Il y a (déjà) dix ans, Andre Agassi faisait ses adieux au tennis sur le Central Arthur-Ashe, en une déclaration d’amour au public aux allures de pic émotionnel du tournoi 2006. Le Kid de Las Vegas est loin d’être le seul à avoir choisi New York pour tirer sa révérence. Dernier tournoi du Grand chelem, du calendrier, l’US Open ne compte plus ces claps de fin en forme de « happy end » hollywoodiens… ou pas.

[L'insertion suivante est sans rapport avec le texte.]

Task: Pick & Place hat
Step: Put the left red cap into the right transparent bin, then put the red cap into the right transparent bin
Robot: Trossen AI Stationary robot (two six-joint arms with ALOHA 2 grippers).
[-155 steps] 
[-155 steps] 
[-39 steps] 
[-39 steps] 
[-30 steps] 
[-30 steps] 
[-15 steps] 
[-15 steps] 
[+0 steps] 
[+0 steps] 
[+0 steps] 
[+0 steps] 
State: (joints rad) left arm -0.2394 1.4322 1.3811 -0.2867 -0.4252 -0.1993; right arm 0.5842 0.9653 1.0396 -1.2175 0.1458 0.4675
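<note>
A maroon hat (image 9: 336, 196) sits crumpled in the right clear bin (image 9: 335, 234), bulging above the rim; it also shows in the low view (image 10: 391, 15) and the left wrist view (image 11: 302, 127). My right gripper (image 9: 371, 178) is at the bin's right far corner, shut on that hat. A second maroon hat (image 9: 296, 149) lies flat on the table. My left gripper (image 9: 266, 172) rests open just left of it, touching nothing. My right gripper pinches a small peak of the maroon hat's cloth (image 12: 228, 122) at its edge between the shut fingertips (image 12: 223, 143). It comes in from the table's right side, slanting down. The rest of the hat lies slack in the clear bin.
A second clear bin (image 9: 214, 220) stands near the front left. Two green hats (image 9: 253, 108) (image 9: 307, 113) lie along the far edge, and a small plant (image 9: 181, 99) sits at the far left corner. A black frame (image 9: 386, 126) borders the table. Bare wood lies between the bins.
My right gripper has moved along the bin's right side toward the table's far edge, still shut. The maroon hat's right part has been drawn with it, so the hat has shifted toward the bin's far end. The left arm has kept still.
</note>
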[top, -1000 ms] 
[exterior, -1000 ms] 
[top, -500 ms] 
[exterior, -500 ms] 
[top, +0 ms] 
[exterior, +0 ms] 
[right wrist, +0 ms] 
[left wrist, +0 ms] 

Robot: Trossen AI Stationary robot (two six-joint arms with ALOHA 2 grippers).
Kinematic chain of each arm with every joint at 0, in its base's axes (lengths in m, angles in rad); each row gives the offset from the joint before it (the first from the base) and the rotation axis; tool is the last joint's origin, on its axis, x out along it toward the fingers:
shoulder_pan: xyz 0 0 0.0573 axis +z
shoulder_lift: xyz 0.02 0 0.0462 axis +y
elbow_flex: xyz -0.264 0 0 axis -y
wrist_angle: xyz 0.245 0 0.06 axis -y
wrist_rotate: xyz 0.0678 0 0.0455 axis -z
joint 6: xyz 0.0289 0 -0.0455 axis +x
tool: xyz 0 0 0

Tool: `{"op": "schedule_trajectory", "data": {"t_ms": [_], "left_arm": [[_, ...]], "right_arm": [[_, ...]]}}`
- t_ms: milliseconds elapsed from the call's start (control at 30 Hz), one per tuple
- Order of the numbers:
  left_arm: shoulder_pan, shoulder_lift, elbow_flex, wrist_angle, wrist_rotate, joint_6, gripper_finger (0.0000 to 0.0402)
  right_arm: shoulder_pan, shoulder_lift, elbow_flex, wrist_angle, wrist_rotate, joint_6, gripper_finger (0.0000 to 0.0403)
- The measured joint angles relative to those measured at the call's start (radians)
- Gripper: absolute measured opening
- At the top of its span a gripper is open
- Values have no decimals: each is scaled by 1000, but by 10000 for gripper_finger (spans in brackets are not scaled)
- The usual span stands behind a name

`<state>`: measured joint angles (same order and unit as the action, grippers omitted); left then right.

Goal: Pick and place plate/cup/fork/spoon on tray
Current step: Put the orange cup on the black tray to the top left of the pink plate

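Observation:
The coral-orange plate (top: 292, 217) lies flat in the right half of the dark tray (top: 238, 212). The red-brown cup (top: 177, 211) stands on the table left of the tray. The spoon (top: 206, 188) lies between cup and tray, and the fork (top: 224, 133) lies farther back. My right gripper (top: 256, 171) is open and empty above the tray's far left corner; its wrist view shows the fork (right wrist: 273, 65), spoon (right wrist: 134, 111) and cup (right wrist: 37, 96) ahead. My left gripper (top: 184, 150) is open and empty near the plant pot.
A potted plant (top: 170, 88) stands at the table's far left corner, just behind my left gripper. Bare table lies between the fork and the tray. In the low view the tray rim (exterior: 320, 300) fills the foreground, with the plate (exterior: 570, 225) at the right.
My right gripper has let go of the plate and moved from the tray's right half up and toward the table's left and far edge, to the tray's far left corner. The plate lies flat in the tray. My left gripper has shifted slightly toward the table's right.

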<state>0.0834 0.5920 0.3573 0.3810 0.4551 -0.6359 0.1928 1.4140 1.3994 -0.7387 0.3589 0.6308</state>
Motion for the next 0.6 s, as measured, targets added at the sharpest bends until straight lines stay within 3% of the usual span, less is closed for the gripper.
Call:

Le plus indécis : Pete Sampras (2002)
Une dernière volée gagnante pour prendre le dessus sur son Nemesis Andre Agassi : Pete Sampras tient son inespéré 14e titre du Grand chelem, et avec lui la sortie par la grande porte dont il rêve secrètement depuis plusieurs mois qu’il souffre face à la nouvelle vague des Safin, Hewitt, Roddick et autres Federer… Mais voilà, le pêché d’orgueil rattrape le champion : s’il a pu conquérir le 14e, pourquoi n’y aurait-il pas de 15e ? Alors il se retient d’annoncer sa retraite dans la foulée de sa victoire par peur de parler trop vite et de regretter. Il hésite. Parle d’un break pour mieux revenir au Masters de fin d’année. Puis donne rendez-vous à ses fans en Australie pour le coup d’envoi de la saison 2003. Reporte encore. Caresse le doux rêve d’une dernière tentative à Roland-Garros ou, plus probablement, d’un dernier assaut à Wimbledon. Mais toujours pas de trace de Pete Sampras. Le monde du tennis a compris. Quand il revient sur le Central Arthur-Ashe au coup d’envoi de l’US Open 2003, c’est vêtu d’un costume et flanqué de sa famille en même temps que d’un impressionnant aréopage de champions venu lui rendre hommage. Cette fois, « Pistol Pete » range officiellement la mitrailleuse à aces. Un an se sera écoulé entre sa dernière balle engagée et ses adieux en bonne et due forme.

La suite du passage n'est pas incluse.